An exact copy of all the data is needed, with every picture left out.

■ **DATASET SECTION**
Content starts

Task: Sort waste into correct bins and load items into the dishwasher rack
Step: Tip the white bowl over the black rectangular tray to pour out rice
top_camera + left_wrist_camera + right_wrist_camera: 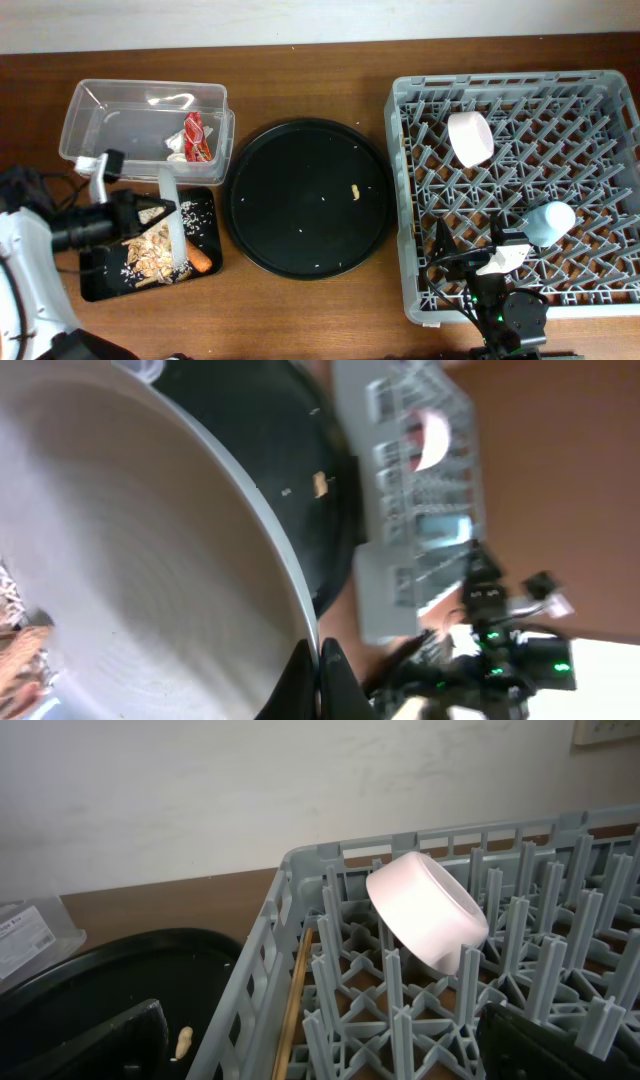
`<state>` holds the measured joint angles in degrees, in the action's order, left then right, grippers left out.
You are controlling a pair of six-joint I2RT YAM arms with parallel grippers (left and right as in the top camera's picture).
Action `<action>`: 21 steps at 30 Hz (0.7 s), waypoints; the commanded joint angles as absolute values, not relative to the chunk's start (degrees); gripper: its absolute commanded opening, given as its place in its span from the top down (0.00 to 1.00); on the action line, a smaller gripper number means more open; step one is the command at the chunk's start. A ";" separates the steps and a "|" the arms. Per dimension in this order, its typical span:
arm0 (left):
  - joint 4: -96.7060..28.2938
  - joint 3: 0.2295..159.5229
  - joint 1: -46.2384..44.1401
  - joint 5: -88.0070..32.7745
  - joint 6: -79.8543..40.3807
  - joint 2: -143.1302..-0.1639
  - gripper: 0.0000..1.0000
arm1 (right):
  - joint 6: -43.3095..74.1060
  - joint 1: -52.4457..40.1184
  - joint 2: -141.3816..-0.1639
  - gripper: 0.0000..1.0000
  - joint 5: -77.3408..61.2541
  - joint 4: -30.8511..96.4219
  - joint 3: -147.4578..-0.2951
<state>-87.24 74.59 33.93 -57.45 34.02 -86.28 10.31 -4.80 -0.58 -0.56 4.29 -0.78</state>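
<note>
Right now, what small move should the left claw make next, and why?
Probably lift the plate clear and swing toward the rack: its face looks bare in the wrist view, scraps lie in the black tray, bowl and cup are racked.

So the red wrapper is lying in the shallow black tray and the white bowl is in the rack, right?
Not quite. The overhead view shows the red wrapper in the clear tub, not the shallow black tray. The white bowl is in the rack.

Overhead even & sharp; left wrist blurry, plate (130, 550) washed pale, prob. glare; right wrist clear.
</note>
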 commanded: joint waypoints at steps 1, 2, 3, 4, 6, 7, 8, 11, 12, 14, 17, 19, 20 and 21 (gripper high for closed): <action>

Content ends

■ **WRITTEN ANSWER**
Task: Sort waste into correct bins and load items into the dishwasher rack
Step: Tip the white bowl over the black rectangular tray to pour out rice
top_camera + left_wrist_camera + right_wrist_camera: 
`<state>` holds the measured joint angles in degrees, in the action's order, left then right, grippers left out.
You are controlling a pair of six-joint I2RT YAM arms with parallel grippers (left and right as in the top camera's picture).
Action `<action>`: 21 steps at 30 Hz (0.7 s), waypoints; the commanded joint angles as absolute values, not relative to the chunk's start (degrees); gripper: its absolute commanded opening, given as its place in its span from the top down (0.00 to 1.00); on the action line, a smaller gripper number means more open; step one is the command at the chunk's start. A ";" separates the steps and a "|" the arms. Per dimension in this order, its typical span:
arm0 (left):
  - joint 4: -96.7060..28.2938
  - joint 3: 0.2295..159.5229
  - joint 1: -46.2384..44.1401
  - joint 5: -88.0070..32.7745
  - joint 6: -79.8543..40.3807
  - joint 2: -143.1302..-0.1639
  - gripper: 0.0000..1.0000
arm1 (right):
  - joint 6: -43.3095..74.1060
  - joint 1: -52.4457..40.1184
  - joint 2: -141.3816..-0.1639
  - gripper: 0.0000..1.0000
  - joint 5: -77.3408..61.2541
  - joint 4: -30.8511..96.4219
  - joint 3: -147.4578..-0.2951
<state>-87.24 74.59 33.93 -57.45 34.02 -86.28 10.31 -4.80 -0.58 -0.56 4.29 -0.78</state>
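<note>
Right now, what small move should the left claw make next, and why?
Probably lift the plate clear and swing toward the rack: its face looks bare in the wrist view, scraps lie in the black tray, bowl and cup are racked.

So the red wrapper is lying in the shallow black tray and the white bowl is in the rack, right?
Not quite. The overhead view shows the red wrapper in the clear tub, not the shallow black tray. The white bowl is in the rack.

Overhead even & sharp; left wrist blurry, plate (130, 550) washed pale, prob. glare; right wrist clear.
</note>
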 commanded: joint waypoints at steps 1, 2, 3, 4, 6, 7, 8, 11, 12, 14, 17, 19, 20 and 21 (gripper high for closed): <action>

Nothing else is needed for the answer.